For years, doctors have been telling women who want to get pregnant to "Let it happen" and not stress about it. But recently, a new study published in the journal Human Reproduction measured hormones and enzymes that are biomarkers of stress to show that stress can almost double your chance of infertility.
The study tracked 501 women aged 18-40 years in Michigan and Texas for 12 months after they stopped contraception in order to become pregnant. Saliva samples were collected from the women on day one of their enrolment, first thing in the morning and at various time during the day (to account for daily variations.) Samples were collected again following their first study-observed menstrual period.
The samples were analyzed for cortisol and alpha-amylase, two biomarkers of stress. High levels of alpha-amylase, a breakdown product of epinephrine, were strongly linked to decreased "fecundity," or the odds of getting pregnant each month.
- Those with the highest levels of alpha-amylase showed a two-fold increase reduction in fecundity.
- Women in the middle one-third category of alpha-amylase showed a 29 per cent decline.
- The lowest one-third showed a 7 per cent decline.
Women had similar times to pregnancy until around cycle five. Of the 401 women who completed the study, 347 (87 per cent) became pregnant and 54 (13 per cent) did not.
Cortisol fluctuation was not shown to affect infertility, which study author Courtney Lynch at Ohio State University in Columbus and colleagues suggest is because this hormone can vary with multiple factors other than stress.
According to Dr. Thomas Hannam, founder of the Hannam Fertility Clinic in Toronto and an obstetrician-gynecologist who specializes in reproduction, fecundity is high when women start trying to conceive and gradually declines over time as they are unsuccessful.
"In the first month of trying, chances of conception are 30-55 per cent. Most people get pregnant in the first three months," Hannam says. "By six months, the chances become 5 per cent per month, then down to 2 per cent per month at one year.”
Clinically, infertility is defined as an inability to conceive after 12 months of trying.
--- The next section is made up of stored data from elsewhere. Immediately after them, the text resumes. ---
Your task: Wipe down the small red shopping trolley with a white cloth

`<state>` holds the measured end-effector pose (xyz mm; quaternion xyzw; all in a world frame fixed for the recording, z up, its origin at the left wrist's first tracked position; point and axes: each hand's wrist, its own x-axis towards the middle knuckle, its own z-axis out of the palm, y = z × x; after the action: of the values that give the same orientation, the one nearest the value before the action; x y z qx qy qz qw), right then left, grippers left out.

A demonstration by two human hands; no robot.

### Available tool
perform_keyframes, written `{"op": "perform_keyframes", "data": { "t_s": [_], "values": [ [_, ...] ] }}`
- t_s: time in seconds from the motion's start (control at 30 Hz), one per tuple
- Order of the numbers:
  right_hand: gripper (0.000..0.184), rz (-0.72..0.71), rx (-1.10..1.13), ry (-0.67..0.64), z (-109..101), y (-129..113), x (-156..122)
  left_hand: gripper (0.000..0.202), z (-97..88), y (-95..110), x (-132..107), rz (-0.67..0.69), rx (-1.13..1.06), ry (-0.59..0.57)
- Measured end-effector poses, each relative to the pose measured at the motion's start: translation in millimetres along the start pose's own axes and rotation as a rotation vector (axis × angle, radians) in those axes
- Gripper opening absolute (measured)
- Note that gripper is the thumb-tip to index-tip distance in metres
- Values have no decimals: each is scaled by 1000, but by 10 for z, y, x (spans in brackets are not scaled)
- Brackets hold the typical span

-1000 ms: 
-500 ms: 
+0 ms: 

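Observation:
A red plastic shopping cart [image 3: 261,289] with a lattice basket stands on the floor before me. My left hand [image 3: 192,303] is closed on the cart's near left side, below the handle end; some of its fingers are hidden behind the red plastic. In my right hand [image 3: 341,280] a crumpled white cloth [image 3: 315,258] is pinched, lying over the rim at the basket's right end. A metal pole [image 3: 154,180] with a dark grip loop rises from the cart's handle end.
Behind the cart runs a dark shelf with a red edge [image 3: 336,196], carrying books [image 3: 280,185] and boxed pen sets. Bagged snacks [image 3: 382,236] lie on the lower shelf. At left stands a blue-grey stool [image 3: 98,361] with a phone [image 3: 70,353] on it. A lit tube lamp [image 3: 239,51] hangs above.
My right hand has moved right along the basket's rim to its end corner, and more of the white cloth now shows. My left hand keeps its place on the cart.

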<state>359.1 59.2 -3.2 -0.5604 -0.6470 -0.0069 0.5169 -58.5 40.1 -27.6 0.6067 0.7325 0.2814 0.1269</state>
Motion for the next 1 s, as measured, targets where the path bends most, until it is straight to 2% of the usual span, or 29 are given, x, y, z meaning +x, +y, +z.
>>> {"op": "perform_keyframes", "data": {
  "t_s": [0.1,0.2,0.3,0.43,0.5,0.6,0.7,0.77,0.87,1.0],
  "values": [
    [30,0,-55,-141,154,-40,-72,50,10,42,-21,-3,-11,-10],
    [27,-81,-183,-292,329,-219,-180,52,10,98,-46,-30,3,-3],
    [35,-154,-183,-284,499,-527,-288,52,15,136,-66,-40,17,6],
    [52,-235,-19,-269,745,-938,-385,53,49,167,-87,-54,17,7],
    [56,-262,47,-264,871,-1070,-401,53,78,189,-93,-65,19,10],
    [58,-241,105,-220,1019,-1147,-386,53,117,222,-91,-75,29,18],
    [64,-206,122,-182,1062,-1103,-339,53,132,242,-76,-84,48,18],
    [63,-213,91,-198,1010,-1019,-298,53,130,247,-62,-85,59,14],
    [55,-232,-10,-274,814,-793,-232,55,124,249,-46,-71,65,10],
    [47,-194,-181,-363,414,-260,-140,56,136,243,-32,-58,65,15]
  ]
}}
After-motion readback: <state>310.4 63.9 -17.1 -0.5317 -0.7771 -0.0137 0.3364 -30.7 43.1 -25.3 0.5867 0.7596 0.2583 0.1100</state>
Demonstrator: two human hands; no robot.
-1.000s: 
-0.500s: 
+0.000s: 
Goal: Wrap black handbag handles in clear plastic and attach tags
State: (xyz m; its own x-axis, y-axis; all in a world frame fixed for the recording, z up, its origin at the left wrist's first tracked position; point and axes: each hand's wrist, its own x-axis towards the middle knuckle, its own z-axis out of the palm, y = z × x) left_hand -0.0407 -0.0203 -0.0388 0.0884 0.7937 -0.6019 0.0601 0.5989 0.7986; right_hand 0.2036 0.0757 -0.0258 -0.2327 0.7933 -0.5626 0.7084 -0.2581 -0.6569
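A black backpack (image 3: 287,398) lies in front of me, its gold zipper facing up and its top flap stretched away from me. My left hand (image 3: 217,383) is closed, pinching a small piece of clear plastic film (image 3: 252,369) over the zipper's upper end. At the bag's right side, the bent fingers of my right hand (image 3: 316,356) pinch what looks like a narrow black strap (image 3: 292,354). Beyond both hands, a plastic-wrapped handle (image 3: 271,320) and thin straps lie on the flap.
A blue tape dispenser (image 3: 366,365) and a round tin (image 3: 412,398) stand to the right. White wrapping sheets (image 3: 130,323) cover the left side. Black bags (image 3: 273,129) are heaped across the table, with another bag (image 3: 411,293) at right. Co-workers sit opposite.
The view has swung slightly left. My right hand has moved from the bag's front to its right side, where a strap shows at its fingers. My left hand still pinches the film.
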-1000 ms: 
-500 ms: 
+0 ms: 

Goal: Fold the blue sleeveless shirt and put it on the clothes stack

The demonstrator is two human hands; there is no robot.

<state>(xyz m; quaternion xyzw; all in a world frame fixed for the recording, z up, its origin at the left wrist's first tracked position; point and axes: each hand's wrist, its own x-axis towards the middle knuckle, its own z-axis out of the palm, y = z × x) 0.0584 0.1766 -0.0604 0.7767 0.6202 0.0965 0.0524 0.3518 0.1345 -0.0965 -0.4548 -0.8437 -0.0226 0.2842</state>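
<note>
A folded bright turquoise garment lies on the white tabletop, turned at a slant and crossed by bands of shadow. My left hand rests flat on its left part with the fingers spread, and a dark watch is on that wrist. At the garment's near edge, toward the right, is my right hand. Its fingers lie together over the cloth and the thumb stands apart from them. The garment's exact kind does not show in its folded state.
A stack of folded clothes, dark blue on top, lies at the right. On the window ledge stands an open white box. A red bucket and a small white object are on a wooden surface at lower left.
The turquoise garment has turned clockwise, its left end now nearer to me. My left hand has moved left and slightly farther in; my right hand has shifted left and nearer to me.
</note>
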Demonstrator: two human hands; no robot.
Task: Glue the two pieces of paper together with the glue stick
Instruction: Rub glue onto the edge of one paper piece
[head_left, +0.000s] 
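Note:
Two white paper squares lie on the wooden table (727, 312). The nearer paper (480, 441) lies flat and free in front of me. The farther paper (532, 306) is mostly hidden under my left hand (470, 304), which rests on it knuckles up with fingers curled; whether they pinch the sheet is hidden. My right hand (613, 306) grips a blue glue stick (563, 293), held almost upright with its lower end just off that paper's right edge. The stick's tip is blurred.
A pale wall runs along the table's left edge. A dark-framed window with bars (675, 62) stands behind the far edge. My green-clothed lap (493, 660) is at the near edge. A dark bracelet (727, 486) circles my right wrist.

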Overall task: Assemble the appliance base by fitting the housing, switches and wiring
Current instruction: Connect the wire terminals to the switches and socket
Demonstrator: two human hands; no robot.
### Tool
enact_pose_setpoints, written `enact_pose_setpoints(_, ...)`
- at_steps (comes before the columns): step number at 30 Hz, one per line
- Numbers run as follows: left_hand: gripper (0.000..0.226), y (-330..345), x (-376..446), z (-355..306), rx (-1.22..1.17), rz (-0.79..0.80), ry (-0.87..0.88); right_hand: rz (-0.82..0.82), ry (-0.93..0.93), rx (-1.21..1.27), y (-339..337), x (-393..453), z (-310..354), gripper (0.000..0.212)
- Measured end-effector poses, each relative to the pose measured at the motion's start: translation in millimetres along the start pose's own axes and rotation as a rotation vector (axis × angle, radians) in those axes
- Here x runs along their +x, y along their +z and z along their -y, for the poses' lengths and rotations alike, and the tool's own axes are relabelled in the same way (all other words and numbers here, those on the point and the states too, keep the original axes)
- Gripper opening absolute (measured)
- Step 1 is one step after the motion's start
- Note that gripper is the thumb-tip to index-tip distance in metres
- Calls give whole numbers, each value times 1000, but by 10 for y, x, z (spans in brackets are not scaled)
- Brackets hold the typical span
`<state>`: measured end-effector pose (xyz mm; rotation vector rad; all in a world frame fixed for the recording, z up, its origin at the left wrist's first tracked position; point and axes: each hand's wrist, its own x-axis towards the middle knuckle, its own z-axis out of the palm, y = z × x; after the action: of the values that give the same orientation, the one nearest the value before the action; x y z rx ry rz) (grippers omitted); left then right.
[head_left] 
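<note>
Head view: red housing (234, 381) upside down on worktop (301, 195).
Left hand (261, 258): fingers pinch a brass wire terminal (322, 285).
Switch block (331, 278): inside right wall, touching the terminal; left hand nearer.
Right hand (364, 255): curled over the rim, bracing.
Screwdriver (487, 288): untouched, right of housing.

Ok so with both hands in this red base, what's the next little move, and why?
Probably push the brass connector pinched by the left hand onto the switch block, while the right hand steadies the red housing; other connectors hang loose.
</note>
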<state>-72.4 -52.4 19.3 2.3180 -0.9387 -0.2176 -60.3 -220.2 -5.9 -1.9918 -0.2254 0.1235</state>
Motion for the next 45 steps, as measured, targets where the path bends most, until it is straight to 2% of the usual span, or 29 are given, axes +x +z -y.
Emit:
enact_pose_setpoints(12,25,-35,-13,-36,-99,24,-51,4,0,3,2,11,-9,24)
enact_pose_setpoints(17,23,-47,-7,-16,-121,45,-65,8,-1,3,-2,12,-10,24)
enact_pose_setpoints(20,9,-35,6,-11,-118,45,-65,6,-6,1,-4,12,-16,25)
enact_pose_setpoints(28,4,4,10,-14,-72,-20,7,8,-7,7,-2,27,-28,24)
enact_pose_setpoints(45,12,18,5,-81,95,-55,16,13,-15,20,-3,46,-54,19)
According to fertility experts, research on stress and infertility has traditionally been difficult because it is hard to account for "directionality;" women who are having trouble conceiving are going to be more stressed, and it is hard to know whether the stress came first or was the by-product.
Lynch and colleagues address this and explain that "the women had no known fertility problems when enrolled in the study and they had just started trying to conceive, suggesting that everyday stress, and not the specific stress associated with trying to become pregnant, affected their fertility."
In addition, Hannam says that most infertility studies only look at women who have fertility issues, making the results difficult to extrapolate to the general population.
"The nice thing about this study is that it includes both women who ended up conceiving and those who had difficulty."
Dr. Fay Weisberg, assistant professor in the department of obstetrics and gynecology at the University of Toronto and a reproduction specialist at First Steps Fertility in Toronto is not surprised by the results.
"Doctors in the 60’s used to tell women who were have trouble conceiving to go on vacation. And sure enough, it worked for most people and they’d come back pregnant!"
Stress has been linked to everything from reflux to heart disease and infertility. But "not stressing" is easier said than done.
"Women who come in after one year of trying are already incredibly stressed," Hannam says. "There’s a huge amount of guilt and blame associated with fertility, and it may not be helpful to keep reinforcing that this stress is making their infertility worse."
While stress might not be the whole answer to why some women struggle with fertility and others do not, Weisberg believes it is at least something we can try to control.
"I always encourage stress reduction. Unfortunately, we can’t tell people how to relax. Every women is going to have to find her own solutions. Whether it’s gentle exercise, or yoga, or acupuncture, it’s always helpful to work it into your routine."